**Directions for this task:**
Every entry must be duplicated precisely as written.

Items from a data source
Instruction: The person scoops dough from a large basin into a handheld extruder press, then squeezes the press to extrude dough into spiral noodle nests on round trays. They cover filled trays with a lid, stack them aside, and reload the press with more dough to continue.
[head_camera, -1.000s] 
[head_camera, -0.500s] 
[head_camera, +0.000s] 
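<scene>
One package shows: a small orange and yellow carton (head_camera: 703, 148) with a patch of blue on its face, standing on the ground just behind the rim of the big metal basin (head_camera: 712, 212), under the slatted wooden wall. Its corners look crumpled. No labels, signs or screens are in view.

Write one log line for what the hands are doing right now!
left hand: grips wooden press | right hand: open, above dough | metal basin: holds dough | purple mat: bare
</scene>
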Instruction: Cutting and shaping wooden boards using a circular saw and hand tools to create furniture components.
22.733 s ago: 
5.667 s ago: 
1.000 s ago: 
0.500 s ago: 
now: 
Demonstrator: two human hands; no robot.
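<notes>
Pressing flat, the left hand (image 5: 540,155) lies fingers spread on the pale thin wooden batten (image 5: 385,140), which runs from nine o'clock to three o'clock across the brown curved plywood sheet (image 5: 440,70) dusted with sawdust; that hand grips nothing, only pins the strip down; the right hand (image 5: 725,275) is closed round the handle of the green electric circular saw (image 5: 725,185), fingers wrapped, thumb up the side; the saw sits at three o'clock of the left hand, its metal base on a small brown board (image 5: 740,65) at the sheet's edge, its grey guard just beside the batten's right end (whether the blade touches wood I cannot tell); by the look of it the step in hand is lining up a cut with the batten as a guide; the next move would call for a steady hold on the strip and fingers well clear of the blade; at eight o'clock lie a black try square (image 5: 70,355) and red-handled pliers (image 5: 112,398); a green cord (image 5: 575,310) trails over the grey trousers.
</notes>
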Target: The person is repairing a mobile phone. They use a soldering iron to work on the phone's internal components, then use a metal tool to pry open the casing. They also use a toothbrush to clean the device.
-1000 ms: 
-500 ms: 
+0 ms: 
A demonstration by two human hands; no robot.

**Reply to the task:**
Instruction: The person scoops dough from a large basin into a handheld extruder press, then squeezes the press to extrude dough into spiral noodle nests on round trays. They cover filled trays with a lid, stack them aside, and reload the press with more dough to continue.
[head_camera, -1.000s] 
[head_camera, -0.500s] 
[head_camera, +0.000s] 
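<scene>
One package shows: a small orange and yellow carton (head_camera: 703, 148) with a patch of blue on its face, standing on the ground just behind the rim of the big metal basin (head_camera: 712, 212), under the slatted wooden wall. Its corners look crumpled. No labels, signs or screens are in view.

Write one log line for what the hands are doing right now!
left hand: grips wooden press | right hand: open, above dough | metal basin: holds dough | purple mat: bare
</scene>
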Instruction: Cutting and shaping wooden boards using a circular saw and hand tools to create furniture components.
22.733 s ago: 
5.667 s ago: 
1.000 s ago: 
0.500 s ago: 
now: 
Demonstrator: two human hands; no robot.
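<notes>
Pressing flat, the left hand (image 5: 540,155) lies fingers spread on the pale thin wooden batten (image 5: 385,140), which runs from nine o'clock to three o'clock across the brown curved plywood sheet (image 5: 440,70) dusted with sawdust; that hand grips nothing, only pins the strip down; the right hand (image 5: 725,275) is closed round the handle of the green electric circular saw (image 5: 725,185), fingers wrapped, thumb up the side; the saw sits at three o'clock of the left hand, its metal base on a small brown board (image 5: 740,65) at the sheet's edge, its grey guard just beside the batten's right end (whether the blade touches wood I cannot tell); by the look of it the step in hand is lining up a cut with the batten as a guide; the next move would call for a steady hold on the strip and fingers well clear of the blade; at eight o'clock lie a black try square (image 5: 70,355) and red-handled pliers (image 5: 112,398); a green cord (image 5: 575,310) trails over the grey trousers.
</notes>
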Target: The person is repairing a mobile phone. They use a soldering iron to work on the phone's internal components, then use a metal tool to pry open the casing. They also use a toothbrush to clean the device.
-1000 ms: 
-500 ms: 
+0 ms: 
A demonstration by two human hands; no robot.

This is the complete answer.